ASSIGNMENT - Go through the entries below and print, exactly, the lines starting at the one with "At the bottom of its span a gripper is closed" and ending at the one with "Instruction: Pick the", keeping both ends and no others.

DATA TO USE -
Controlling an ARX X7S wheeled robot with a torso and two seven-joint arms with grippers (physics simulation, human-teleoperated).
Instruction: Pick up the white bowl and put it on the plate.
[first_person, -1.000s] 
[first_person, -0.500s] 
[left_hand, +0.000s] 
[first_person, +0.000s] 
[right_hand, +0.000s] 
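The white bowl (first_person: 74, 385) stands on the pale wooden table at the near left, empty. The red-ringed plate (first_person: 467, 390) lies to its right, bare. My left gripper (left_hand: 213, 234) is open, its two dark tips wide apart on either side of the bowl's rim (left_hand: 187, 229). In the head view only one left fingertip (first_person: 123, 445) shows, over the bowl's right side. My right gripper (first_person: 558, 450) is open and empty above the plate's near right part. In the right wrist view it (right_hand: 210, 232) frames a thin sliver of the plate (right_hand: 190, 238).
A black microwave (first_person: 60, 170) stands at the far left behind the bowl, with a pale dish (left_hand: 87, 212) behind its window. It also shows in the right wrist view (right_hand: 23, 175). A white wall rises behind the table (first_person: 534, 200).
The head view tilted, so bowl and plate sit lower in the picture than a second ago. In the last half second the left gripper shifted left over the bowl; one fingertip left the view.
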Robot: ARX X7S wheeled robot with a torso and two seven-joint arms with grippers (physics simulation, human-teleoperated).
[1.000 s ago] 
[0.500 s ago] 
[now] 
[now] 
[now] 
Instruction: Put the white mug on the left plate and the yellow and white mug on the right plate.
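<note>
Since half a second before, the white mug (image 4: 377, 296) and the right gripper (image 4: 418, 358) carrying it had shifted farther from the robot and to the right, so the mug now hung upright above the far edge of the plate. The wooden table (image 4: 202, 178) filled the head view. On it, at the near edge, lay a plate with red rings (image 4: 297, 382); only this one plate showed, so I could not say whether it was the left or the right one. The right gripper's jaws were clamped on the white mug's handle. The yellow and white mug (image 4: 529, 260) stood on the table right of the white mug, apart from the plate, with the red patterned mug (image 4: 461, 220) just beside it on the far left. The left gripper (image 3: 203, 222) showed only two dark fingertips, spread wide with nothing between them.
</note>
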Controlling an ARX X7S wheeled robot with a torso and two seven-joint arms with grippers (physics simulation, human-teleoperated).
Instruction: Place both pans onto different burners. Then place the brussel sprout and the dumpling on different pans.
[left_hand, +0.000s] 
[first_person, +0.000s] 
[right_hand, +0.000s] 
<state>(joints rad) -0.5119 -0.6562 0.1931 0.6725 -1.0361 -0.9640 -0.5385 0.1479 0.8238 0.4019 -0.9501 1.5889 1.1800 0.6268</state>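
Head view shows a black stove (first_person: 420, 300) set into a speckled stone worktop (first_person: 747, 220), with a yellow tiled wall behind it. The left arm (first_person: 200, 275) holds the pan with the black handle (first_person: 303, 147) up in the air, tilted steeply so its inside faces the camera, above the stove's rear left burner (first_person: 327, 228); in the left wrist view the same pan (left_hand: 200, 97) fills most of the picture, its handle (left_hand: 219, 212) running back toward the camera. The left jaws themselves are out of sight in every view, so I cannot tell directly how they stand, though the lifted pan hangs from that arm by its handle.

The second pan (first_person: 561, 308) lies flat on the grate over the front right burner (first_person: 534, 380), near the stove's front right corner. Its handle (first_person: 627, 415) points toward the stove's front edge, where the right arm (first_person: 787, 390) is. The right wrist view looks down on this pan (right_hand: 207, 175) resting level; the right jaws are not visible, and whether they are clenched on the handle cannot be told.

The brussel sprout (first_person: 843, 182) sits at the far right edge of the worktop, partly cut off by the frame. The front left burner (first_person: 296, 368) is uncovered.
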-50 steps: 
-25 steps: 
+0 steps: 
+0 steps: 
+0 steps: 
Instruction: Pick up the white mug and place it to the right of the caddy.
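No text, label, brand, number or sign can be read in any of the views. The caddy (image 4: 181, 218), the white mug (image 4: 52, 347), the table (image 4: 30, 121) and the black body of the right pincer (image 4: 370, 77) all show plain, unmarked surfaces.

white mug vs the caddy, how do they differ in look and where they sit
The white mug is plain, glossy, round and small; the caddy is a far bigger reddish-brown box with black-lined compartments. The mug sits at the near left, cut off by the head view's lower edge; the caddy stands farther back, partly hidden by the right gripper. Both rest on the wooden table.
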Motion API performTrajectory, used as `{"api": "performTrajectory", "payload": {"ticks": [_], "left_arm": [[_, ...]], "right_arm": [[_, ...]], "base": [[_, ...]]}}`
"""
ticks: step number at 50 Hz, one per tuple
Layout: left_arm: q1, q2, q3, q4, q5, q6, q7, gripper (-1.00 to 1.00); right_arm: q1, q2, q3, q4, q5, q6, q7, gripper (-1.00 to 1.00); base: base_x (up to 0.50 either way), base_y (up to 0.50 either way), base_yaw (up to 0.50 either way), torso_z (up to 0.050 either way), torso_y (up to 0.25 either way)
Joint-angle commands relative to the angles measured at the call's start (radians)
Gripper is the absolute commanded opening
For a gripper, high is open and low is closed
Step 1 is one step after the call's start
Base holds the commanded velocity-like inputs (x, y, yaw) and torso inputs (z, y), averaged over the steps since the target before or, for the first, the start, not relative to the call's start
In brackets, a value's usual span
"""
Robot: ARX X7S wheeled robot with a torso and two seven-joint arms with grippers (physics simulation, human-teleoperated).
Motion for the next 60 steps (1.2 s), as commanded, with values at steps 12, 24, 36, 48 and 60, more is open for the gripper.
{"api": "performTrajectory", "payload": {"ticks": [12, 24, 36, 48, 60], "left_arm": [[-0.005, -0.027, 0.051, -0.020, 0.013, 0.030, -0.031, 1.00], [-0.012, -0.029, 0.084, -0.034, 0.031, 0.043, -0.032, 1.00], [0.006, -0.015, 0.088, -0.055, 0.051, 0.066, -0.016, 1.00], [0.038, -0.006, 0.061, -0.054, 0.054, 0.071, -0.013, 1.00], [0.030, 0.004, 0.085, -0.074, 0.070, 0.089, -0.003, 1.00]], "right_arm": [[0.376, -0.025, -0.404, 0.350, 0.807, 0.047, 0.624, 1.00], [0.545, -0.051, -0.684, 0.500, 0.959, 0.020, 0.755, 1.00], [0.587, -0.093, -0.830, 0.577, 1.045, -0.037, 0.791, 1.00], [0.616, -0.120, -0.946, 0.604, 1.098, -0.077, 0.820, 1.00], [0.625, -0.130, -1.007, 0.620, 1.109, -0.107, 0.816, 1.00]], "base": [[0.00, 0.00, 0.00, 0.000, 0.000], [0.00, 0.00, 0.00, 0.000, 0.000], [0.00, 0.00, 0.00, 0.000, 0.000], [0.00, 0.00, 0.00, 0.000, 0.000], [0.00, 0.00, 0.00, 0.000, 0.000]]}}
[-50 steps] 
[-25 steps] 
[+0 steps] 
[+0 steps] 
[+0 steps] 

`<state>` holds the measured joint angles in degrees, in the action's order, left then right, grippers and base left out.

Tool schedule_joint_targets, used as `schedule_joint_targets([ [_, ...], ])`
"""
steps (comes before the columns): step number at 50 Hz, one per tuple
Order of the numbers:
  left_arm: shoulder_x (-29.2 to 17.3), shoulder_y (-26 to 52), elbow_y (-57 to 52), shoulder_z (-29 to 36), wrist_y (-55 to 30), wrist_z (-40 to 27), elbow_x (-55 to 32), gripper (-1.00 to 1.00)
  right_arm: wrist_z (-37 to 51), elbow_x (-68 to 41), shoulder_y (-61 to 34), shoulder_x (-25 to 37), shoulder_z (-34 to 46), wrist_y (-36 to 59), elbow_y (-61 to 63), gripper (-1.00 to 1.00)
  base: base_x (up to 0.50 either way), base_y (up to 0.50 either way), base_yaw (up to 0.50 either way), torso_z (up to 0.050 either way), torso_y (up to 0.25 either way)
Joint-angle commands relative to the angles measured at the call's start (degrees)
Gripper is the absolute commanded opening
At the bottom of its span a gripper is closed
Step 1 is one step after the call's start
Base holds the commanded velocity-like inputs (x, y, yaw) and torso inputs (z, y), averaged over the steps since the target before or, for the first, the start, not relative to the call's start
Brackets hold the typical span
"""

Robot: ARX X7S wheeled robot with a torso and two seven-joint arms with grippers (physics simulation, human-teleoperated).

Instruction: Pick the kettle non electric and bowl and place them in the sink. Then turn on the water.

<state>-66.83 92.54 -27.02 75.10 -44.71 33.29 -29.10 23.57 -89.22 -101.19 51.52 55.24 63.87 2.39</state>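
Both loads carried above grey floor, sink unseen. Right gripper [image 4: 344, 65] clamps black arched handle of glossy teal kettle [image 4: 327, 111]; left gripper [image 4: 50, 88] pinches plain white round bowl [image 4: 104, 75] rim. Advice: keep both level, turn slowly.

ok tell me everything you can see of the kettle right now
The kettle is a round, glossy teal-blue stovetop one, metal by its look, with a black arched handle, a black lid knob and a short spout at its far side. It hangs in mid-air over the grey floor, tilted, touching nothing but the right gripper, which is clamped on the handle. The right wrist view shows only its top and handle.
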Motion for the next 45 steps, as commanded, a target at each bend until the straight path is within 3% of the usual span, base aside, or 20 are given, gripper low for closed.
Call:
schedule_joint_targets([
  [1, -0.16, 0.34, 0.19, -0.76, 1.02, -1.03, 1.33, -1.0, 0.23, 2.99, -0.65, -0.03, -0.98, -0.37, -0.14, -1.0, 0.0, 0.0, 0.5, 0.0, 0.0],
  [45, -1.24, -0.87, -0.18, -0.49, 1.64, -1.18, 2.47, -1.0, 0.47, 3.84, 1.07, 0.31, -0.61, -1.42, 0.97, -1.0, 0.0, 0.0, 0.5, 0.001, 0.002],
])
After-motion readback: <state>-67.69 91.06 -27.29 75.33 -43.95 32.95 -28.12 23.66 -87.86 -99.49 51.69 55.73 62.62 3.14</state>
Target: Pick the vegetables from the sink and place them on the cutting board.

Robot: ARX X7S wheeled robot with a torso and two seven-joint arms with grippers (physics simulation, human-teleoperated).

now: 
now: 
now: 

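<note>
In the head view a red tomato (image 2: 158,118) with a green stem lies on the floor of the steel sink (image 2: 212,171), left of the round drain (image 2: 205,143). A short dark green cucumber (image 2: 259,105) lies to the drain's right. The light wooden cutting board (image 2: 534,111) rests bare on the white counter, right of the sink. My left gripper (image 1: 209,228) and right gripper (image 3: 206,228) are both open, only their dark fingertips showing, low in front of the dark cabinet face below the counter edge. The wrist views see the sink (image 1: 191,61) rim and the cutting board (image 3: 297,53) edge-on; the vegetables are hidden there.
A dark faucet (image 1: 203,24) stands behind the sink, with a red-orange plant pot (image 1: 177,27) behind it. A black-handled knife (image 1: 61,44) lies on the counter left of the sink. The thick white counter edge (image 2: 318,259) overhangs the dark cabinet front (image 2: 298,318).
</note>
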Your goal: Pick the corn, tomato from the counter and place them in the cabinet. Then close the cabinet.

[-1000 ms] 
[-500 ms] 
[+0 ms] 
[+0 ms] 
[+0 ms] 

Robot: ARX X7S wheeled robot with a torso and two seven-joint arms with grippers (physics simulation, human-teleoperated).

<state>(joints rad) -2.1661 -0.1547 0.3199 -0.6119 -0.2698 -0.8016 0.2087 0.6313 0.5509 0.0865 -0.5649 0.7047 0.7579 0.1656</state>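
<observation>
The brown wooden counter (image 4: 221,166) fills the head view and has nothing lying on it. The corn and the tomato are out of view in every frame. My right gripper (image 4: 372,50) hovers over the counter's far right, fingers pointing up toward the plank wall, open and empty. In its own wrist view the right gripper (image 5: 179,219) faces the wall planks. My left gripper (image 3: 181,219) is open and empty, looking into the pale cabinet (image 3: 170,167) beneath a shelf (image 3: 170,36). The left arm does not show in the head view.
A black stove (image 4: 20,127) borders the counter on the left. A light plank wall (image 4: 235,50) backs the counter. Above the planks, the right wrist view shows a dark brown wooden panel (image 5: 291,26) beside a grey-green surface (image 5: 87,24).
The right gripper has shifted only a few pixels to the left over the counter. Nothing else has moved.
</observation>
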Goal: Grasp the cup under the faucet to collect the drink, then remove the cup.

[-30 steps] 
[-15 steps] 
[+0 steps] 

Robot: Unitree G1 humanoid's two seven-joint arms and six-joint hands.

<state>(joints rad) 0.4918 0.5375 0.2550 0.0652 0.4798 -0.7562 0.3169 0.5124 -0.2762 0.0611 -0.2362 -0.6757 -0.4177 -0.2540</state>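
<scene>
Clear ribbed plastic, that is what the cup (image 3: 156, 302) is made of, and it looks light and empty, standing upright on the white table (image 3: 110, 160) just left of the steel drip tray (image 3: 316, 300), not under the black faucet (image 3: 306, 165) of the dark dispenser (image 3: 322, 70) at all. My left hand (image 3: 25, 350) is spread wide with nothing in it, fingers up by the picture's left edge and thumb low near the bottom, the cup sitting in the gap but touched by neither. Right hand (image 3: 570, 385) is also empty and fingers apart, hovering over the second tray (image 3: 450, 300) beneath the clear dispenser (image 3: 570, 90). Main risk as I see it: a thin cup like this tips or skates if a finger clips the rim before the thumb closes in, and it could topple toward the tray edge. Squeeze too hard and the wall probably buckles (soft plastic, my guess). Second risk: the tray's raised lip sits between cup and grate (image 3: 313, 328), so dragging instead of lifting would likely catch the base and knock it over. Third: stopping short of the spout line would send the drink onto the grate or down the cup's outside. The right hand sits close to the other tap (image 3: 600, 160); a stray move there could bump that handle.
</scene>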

TASK RESULT -
At the bottom of its span a gripper is closed
Step 1 is one step after the call's start
Base holds the commanded velocity-like inputs (x, y, yaw) and torso inputs (z, y), averaged over the steps since the target before or, for the first, the start, not relative to the call's start
Brackets hold the typical span
"""

Robot: ARX X7S wheeled robot with a torso and two seven-joint arms with grippers (physics simulation, human-teleoperated).

Instruction: Pick the kettle non electric and bowl and place them in the sink. Then turn on the water.

Nothing more is required for this answer.